Asian aromatics prices on a CFR China basis are facing downward pressure from rising inventory levels, Platts data showed Monday. CFR China toluene and styrene monomer prices are currently below FOB Korea prices.
With styrene monomer, the spread between CFR China and FOB Korea prices flipped to negative on February 8, as cost pressures pushed the FOB Korea benchmark up $8/mt day on day to $1,423.50/mt while the CFR China benchmark fell $2.50/mt to $1,423/mt under the weight of high inventory and relatively low domestic prices. The negative spread increased from 50 cents on February 8 to $8.50 on February 10.
The commercial port inventory level of SM in the east of China hit its highest level to date in 2012 at 151,300 mt in the first week of February, but slipped marginally to 148,700 mt last week. The level was at 145,000-160,000 mt in the same period of 2010. An inventory level of 70,000 mt or less is typically considered normal, but during the Lunar New Year holidays, which this year fell in the last two weeks of January, consumption slows as factories shut and logistics slow down, leading to port congestion.
The CFR China-FOB Korea spread would remain negative or narrow "at least until the inventory level comes down to around 70,000 mt," an SM trader predicted Monday.
CFR CHINA TOLUENE HURT BY CHEAPER DOMESTIC PRICES
The high toluene inventory level in East China cast a pall on the domestic East China price, which was heard at Yuan 8,750/mt or $1,150.34/mt on an import parity basis on February 3, down from Yuan 8,800/mt at the start of that week. A week later on February 10, the domestic price had fallen to Yuan 8,675/mt.
The same day, the East China toluene inventory level was heard at 80,000 mt, up 14.29% from the previous week. The previous week, the inventory level had risen 7.69%.
The low domestic price in China made import prices extremely unattractive to buyers. CFR China toluene was assessed at $1,198.50/mt on February 3, around $48/mt higher than domestic toluene. The buoyant CFR China price was supported largely by FOB Korea prices.
South Korea, the region's largest producer of toluene, was offering FOB Korea prices at a premium due to upcoming turnarounds, which will result in tighter supply. Still, the lack of buying support from the region's largest toluene buyer, China, pushed the CFR China-FOB Korea spread to below freight parity.
On February 3, FOB Korea was assessed at $1,188.50/mt, just $10/mt below that of CFR China. Freight for a 2,000 mt cargo of toluene from South Korea to East China was assessed at $25-27/mt then.
Since then, the situation has exacerbated, with FOB Korea last assessed at $1,187.50/mt on February 10, compared with CFR China at $1,188/mt and the domestic China price at Yuan 8,675/mt or $1,140.37/mt on an import parity basis.

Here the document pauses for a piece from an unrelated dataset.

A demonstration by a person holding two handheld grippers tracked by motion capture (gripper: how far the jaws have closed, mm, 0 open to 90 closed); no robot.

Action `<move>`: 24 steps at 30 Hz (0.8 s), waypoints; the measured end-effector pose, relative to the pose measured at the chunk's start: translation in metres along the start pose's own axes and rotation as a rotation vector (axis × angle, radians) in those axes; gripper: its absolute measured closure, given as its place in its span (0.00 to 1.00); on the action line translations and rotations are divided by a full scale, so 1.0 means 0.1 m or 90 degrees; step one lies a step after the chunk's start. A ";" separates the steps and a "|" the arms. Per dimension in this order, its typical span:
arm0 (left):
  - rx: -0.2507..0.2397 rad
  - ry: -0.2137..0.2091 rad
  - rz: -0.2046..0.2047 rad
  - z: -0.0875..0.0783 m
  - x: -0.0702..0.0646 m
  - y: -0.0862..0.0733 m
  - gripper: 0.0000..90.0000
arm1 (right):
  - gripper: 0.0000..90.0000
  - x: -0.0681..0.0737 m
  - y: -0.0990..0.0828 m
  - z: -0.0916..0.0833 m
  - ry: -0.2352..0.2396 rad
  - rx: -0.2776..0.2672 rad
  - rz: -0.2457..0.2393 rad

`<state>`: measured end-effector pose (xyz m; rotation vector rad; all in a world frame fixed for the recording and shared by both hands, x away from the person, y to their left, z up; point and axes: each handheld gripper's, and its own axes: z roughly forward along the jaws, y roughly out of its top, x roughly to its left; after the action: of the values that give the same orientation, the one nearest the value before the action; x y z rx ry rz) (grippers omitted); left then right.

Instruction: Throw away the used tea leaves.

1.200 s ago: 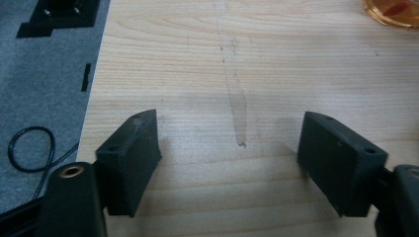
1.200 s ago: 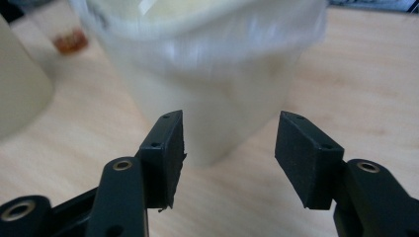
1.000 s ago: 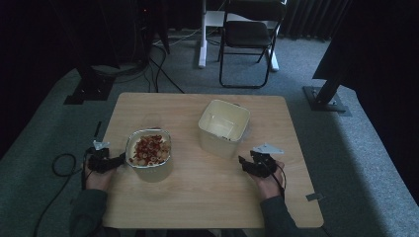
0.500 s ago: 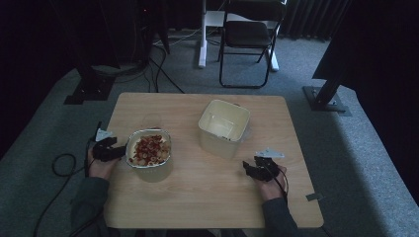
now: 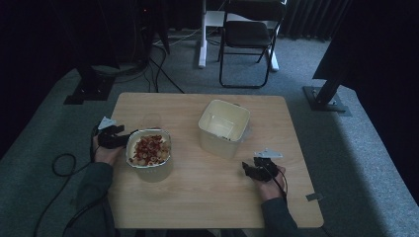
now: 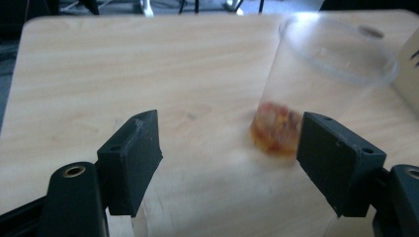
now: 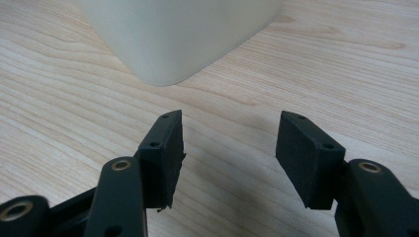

MIXED XYLENES INVENTORY SOARS ON DEEPSEA ARRIVALS
MX inventory in East China hit 110,000 mt on February 11, soaring 60,000 mt or 120% from the start of 2012, when it was 50,000 mt. In South China, MX inventory surged 15,000 mt or 150% from a week earlier to 25,000 mt on February 11.
The increase was due mainly to the influx of cheaper US-origin deepsea isomer-MX cargoes that have been arriving in East China since the start of 2012. Market watchers estimated the January arrival volume to be at least 30,000-40,000 mt of isomer-MX -- and another 20,000 mt of deepsea isomer-MX is scheduled to arrive in February.
In addition, China National Petroleum Corporation has resolved production woes at its aromatics complex in Qinzhou in the Guangxi Zhuang Autonomous region and has been contributing at least 20,000-30,000 mt/month of off-specification isomer-MX since late 2011.
This has created enormous downward pressure, especially on solvent-MX prices, despite a bullish isomer-MX market currently, which is not affected due to the tight supply situation in both the US and Asia. Industry watchers had initially expected the solvent-MX market to track the rapid uptrend of the isomer-MX market, as the price spread between isomer-MX and solvent-MX is usually around $70/mt. Instead, the price spread widened to a four-month high of $160.70/mt on February 3 before narrowing to $158.80/mt last Friday.
Domestic solvent-MX prices slipped Yuan 50/mt from January 13 to Yuan 9,000-9,050/mt last Friday, or $1,197-$1,204/mt on an import parity basis. On a CFR China basis, solvent-MX prices remained rangebound at $1,190-$1,205/mt over January 13 to February 3 and saw only a $25/mt week-on-week surge to $1,230/mt last Friday on tight supply due to a technical glitch at a solvent-MX plant in Southeast Asia.